# Problem to solve:
Which lines in the data below contain the word "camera"? Return each of them.

** Opening Source material block **

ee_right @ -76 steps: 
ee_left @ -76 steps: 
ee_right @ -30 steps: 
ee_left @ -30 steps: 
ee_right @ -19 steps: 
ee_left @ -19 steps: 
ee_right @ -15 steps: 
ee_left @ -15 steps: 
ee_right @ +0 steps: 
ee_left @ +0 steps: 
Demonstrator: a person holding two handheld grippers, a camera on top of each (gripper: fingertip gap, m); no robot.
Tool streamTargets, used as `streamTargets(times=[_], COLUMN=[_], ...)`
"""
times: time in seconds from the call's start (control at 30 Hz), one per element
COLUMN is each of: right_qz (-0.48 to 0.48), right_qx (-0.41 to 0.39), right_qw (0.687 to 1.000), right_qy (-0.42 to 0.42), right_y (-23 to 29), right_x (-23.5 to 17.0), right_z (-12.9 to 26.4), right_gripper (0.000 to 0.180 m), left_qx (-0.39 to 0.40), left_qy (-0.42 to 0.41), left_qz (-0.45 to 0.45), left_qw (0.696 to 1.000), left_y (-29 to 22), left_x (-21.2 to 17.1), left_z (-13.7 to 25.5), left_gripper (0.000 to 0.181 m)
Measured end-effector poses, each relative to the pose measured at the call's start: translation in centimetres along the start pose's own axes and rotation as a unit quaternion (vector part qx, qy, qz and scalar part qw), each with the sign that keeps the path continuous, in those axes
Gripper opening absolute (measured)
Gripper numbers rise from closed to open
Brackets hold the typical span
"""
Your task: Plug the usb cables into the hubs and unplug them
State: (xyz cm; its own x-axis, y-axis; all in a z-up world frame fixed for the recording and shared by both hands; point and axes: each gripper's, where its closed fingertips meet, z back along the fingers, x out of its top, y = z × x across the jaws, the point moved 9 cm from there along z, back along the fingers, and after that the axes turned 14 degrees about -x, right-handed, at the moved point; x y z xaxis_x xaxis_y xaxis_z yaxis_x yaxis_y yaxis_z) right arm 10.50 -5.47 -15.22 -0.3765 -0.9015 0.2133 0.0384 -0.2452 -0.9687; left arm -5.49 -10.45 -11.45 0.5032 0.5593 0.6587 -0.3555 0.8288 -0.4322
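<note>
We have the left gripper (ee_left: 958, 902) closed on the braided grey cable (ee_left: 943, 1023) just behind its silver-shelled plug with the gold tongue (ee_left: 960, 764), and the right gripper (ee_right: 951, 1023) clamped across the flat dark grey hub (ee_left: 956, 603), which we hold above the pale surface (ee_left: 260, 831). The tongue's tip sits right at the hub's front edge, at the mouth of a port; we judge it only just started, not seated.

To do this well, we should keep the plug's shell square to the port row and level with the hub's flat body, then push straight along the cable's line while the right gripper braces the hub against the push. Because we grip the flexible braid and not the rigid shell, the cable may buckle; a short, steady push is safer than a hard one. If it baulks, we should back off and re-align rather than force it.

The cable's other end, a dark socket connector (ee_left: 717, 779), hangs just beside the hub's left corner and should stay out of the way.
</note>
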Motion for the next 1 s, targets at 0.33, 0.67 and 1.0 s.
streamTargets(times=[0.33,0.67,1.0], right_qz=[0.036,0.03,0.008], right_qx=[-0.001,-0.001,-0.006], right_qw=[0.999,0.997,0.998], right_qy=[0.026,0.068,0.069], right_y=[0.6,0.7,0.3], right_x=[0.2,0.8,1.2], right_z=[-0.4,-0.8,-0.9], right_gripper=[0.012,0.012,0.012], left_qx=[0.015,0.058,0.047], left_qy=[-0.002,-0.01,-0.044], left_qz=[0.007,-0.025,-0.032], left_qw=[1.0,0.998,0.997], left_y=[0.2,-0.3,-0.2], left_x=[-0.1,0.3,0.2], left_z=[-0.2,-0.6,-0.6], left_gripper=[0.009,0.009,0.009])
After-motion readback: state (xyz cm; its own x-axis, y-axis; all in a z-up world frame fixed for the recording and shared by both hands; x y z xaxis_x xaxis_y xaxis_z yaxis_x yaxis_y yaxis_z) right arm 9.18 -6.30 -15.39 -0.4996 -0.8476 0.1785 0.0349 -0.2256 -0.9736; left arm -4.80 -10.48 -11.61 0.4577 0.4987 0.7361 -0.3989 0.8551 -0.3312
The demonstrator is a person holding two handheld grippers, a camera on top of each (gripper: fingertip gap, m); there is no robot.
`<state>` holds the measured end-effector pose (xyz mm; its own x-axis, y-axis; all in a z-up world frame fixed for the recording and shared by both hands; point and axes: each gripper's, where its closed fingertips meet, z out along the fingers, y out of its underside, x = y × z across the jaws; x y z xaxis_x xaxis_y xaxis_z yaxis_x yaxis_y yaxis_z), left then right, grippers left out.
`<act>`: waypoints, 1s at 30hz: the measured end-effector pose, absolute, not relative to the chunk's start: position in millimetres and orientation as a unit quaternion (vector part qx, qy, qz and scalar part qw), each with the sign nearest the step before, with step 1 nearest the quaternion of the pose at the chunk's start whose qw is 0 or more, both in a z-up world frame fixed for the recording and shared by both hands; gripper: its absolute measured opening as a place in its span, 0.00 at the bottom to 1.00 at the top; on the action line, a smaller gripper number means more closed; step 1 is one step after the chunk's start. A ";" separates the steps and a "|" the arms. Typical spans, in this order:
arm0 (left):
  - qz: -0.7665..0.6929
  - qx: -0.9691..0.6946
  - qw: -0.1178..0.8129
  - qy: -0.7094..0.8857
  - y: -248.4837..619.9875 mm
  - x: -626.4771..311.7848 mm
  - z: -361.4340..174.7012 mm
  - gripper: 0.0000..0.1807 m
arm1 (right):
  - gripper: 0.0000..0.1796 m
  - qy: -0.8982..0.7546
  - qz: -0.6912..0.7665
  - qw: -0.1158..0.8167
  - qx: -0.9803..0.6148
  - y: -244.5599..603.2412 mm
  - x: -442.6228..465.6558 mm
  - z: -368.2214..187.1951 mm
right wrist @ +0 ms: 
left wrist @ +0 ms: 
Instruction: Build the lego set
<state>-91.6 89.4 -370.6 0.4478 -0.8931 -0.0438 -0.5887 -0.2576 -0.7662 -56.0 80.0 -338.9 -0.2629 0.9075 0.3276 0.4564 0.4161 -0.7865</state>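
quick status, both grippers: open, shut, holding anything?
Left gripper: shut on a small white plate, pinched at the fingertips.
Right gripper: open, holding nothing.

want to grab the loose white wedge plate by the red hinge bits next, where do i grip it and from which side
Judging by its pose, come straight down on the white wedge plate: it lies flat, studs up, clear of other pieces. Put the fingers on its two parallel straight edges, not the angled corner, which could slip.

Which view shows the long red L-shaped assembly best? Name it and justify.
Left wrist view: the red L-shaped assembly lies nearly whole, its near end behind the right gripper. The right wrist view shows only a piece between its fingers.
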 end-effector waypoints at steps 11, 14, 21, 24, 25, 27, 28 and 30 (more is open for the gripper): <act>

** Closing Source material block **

# Answer space:
Demonstrator: a person holding two handheld grippers, a camera on top of each (gripper: fingertip gap, m); no robot.
The demonstrator is a person holding two handheld grippers, a camera on top of each (gripper: fingertip gap, m); there is no robot.

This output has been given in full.